» **REQUIREMENT**
The expected answer is the set of lines in the data below between the line holding "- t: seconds" and the line holding "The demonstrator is", inclusive, written out exactly.
---
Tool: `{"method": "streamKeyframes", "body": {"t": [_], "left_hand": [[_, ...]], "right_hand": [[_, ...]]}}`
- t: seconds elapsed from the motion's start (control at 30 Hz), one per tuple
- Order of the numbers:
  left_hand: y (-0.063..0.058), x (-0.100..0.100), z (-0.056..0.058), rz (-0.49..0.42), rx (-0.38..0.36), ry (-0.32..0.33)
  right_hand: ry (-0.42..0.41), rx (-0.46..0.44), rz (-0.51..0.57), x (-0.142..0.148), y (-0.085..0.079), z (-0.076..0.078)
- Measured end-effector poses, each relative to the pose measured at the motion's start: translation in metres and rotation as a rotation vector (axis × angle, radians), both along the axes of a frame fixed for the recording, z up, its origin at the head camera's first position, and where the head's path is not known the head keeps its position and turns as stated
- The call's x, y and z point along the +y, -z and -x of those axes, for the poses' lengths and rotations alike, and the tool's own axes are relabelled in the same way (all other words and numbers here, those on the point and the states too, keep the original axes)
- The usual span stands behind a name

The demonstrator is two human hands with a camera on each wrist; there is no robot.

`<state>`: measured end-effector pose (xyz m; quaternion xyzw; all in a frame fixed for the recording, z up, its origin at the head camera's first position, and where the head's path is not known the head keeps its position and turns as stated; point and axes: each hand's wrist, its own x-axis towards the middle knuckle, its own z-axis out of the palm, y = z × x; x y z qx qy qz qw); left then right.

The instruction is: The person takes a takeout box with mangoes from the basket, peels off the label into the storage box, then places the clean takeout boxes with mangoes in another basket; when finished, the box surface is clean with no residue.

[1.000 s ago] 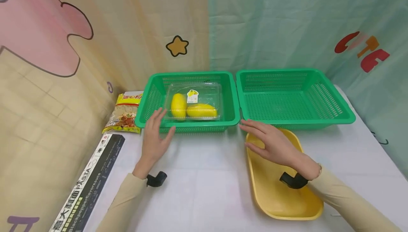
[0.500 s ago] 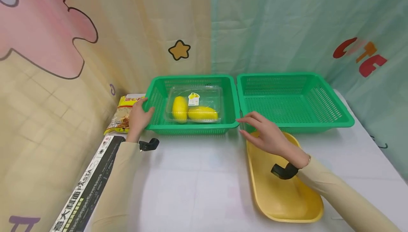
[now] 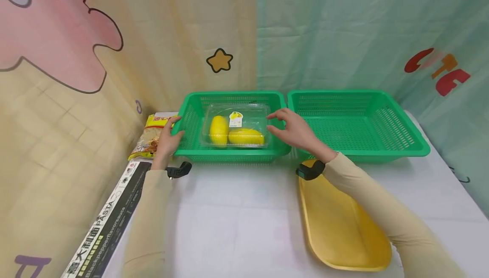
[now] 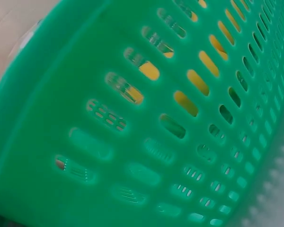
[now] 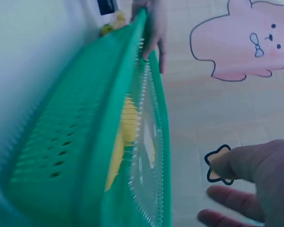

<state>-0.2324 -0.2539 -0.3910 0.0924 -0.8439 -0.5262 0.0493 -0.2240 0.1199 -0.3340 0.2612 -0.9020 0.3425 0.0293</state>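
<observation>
Green left basket (image 3: 229, 152): on the white table (image 3: 229, 227), beside the green right basket (image 3: 359, 153).
Clear container (image 3: 252, 119): inside the left basket, two yellow fruits (image 3: 219, 131) visible within.
Left hand (image 3: 168, 140): at that basket's left rim, thumb and fingers parted; cannot tell whether gripping.
Right hand (image 3: 296, 129): above its right end, near the container, thumb and fingers apart, holding nothing.
Yellow tray (image 3: 332, 235): partly beneath the right sleeve (image 3: 370, 197).
</observation>
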Motion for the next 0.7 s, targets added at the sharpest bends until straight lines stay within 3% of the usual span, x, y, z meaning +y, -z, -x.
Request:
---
» **EXERCISE ANSWER**
- t: seconds elapsed from the motion's start (control at 30 Hz), one per tuple
- Order of the numbers:
  left_hand: y (-0.063..0.058), x (-0.100..0.100), z (-0.056..0.058), rz (-0.49..0.42), rx (-0.38..0.36), ry (-0.32..0.33)
  right_hand: ry (-0.42..0.41), rx (-0.46..0.44), rz (-0.51..0.57), x (-0.142..0.148), y (-0.085..0.079), z (-0.076..0.078)
- Measured end-effector poses, each relative to the pose measured at the motion's start: translation in metres and rotation as a rotation vector (axis × angle, radians), both along the axes of a frame fixed for the recording, z up, its origin at the head camera's first position, and where the head's path is not known the head keeps its position and turns as stated
- The call's x, y and z point along the +y, -z and -x of those axes, for the poses' lengths and rotations alike, and the tool's own axes are relabelled in the same way (all other words and numbers here, those on the point and the states too, keep the original axes)
- The usual span stands behind a name

The demonstrator is two human hands with a camera on each wrist; there is no robot.

Nothing remains to be done, and the exercise is complete.